Negative impact of the transition to renewable energy sources
Every change has its positives and negatives. In this case, the negatives are mainly financial, along with the shortcomings of some clean energy sources. Not every plot of land is suitable for a wind power plant, since wind strength and duration are key parameters. In addition, there are issues with recycling turbine blades and with bird mortality. Solar panels, in turn, require long sunny days and lose significant performance during the winter months. Hydroelectric dams alter rivers and prevent the free movement of fish. Moreover, all of these sources tend to be less efficient than conventional ones, which is why we need a larger number of alternative power plants.
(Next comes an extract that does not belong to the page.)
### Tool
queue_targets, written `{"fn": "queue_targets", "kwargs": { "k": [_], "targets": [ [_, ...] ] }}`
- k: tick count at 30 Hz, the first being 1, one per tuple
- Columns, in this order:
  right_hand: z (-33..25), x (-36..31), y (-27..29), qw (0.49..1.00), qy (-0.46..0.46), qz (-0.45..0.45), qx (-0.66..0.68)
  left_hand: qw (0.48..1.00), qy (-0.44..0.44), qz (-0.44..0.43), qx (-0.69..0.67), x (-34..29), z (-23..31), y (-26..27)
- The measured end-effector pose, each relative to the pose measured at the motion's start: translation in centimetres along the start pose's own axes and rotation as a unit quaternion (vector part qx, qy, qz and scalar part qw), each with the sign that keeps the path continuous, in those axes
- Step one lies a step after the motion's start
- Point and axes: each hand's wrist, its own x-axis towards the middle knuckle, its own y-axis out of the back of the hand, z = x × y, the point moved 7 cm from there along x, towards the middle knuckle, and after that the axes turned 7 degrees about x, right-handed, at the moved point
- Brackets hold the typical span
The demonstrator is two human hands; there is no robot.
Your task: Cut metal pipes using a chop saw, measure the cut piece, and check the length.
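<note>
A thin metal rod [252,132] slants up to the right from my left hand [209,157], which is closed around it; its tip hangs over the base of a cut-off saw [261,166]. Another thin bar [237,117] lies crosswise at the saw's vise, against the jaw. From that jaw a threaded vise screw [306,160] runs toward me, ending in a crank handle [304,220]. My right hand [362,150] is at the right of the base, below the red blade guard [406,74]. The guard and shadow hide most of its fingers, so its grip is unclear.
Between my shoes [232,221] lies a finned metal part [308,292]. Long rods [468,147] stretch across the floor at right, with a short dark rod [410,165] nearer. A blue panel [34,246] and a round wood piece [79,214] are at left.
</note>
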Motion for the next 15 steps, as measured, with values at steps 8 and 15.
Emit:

This is precisely why a discussion was held at the European level, resulting in the temporary acceptance of energy from nuclear and gas power plants. The most pressing problem of this global shift is the price of energy, which is significantly higher than what we are used to. Today, this problem is even more pronounced because the EU is suffering from a sharp rise in the prices of gas, coal, and oil. Gas and coal are still important commodities for electricity generation, and as a result we are witnessing turbulence in the energy market. Another issue is emissions allowances (permits), whose price keeps rising and for which demand is high from both industry and power plants. Another problem is speculative investors who buy up permits and wait for prices to rise.
Solutions to this crisis
So far, the world has no other option than to continuously invest in renewable energy sources and improve their performance. Only in this way can humanity live on the planet sustainably and in harmony over the long term, and thus prosper in all aspects of life. This will require not only investments from governments, but also people’s willingness to temporarily pay more for clean energy than they are used to, thereby supporting the transition. Technological progress in the future will solve issues related to recycling, energy storage, and the efficiency of production. This transition simply needs time and the determination to stick to the set goals, even at the cost of higher expenses.